Deux conditions tenant à l’action sont donc requises :

  • L’action doit présenter un intérêt suffisant pour la commune : cet intérêt aura généralement d’autant plus de chances d’être reconnu que l’enjeu financier (i.e. le préjudice matériel subi par la commune du fait des malversations dénoncées) est important – étant précisé que le requérant ne saurait faire reposer sa requête sur des « on dit » ou des suppositions mais doit pouvoir démontrer de manière tangible l’intérêt financier allégué. Or, cette démonstration n’est pas toujours aisée à rapporter ainsi qu’en témoigne le refus opposé par le Conseil d’Etat (26 juillet 2011) à la demande d’autorisation de plaider formulée par Julien Bayou – qui entendait reprendre l’action civile contre Jacques Chirac que la ville de Paris avait abandonné à la suite de la conclusion de la transaction avec l’UMP et Jacques Chirac –. Les juges ont en effet considéré que le requérant ne démontrait pas en quoi son action présentait un intérêt suffisant pour la ville de Paris  : « M. BAYOU ne fournit aucun élément de nature à remettre sérieusement en cause ni l’évaluation, par les parties au protocole, des charges exposées par la ville au titre des emplois ayant donné lieu au procès en cours, ni l’appréciation ayant conduit la ville à abandonner ses prétentions s’agissant de l’un de ces emplois au motif qu’il n’a pas été sans contrepartie réelle pour elle ». En d’autres termes, suivant le Conseil d’Etat, rien dans la demande de Julien Bayou ne permettait d’établir que la Ville de Paris aurait obtenu une meilleure indemnisation dans le cadre d’un procès plutôt qu’en recourant à la transaction.
  • L’action doit avoir une chance de succès ce qui exclut les actions portées devant des juridictions incompétentes (C.E. 28 juillet 1999, Mathon, req. 197017) ou encore celles portant sur des infractions prescrites (C.E. 21 juillet 2009, Mme A., 320900)

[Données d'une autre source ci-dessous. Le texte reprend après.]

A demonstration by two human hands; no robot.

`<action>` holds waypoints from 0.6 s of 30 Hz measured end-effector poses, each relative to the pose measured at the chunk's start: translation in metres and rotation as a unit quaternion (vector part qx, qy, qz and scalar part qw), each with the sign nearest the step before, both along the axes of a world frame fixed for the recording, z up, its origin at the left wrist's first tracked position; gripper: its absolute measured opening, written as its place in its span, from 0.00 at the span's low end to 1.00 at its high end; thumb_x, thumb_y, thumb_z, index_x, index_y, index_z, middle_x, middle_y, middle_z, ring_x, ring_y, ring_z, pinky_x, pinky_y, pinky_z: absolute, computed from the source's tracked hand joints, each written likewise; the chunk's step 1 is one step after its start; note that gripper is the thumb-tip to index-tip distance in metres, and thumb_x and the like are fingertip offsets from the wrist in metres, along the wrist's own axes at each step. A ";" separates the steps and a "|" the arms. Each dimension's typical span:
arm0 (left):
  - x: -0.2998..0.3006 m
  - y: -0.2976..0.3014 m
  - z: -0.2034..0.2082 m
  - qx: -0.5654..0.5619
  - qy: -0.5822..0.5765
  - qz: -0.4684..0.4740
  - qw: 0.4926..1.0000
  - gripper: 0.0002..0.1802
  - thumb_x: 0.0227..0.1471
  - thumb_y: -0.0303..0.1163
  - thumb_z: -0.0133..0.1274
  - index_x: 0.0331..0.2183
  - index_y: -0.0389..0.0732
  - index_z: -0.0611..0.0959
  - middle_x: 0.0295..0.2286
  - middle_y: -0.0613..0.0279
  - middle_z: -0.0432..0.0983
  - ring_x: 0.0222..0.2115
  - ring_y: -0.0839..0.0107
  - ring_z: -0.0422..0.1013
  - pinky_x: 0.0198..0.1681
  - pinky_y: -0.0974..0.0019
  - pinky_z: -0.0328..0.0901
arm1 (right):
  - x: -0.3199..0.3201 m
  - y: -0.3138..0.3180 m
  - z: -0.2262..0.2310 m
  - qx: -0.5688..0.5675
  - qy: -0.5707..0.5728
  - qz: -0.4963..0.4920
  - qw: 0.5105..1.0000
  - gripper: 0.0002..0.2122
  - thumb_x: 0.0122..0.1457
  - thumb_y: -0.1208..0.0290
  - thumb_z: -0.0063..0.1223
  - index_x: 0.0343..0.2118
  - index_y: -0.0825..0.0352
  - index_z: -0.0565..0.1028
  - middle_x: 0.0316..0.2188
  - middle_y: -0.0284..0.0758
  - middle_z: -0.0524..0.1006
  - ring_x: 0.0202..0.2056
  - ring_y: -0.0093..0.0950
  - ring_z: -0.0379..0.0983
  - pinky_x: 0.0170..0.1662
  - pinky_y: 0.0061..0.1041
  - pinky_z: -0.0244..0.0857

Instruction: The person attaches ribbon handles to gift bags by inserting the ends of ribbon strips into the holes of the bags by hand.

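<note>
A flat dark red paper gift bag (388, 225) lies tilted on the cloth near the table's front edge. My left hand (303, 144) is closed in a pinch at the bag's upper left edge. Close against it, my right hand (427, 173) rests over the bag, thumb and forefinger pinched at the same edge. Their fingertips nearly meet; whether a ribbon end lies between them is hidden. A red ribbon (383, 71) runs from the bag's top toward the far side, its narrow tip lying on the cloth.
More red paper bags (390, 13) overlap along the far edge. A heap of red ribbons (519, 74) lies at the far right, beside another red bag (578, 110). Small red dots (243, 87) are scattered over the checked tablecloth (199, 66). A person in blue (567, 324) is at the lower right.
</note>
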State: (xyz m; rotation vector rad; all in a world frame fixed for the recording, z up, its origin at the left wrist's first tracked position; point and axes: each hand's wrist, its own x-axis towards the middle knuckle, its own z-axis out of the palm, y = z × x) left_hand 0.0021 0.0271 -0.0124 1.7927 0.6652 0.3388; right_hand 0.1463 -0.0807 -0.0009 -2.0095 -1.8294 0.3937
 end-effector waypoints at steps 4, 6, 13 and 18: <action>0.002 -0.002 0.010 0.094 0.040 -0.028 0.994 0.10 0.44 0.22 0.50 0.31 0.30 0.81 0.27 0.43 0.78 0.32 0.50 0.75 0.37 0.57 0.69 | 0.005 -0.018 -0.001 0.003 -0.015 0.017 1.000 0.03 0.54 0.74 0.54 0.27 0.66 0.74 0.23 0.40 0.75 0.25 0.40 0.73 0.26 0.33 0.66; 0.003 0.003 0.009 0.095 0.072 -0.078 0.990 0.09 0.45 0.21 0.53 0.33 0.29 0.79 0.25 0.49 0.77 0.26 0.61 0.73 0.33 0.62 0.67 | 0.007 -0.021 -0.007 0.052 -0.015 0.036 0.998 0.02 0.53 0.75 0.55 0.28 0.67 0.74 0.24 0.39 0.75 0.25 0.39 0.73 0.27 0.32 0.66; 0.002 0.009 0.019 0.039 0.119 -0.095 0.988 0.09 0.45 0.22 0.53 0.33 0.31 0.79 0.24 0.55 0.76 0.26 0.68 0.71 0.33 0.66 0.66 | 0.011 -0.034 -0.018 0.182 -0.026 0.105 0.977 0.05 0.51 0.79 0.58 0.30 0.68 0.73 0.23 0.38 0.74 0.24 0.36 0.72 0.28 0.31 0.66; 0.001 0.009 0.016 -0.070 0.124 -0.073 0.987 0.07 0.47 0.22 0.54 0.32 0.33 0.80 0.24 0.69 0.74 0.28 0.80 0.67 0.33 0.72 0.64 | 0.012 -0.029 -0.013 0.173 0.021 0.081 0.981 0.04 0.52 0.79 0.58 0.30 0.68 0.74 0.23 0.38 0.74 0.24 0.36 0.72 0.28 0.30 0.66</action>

Plusieurs actions en justices peuvent ensuite êtes effectuées par le contribuable, et notamment une action au pénal. A cet égard, une constitution de partie civile pourrait être régularisée. Pour qu’une constitution de partie civile soit jugée recevable, le contribuable doit établir que :

  • Une infraction pénale, non prescrite a été commise ;
  • le préjudice matériel qui en résulte pour la commune est important.
Les conditions d’exercice de l’action du contribuable

Suivant l’article L.2132-5 du CGCT, le contribuable exerce l’action « à ses frais et risques ».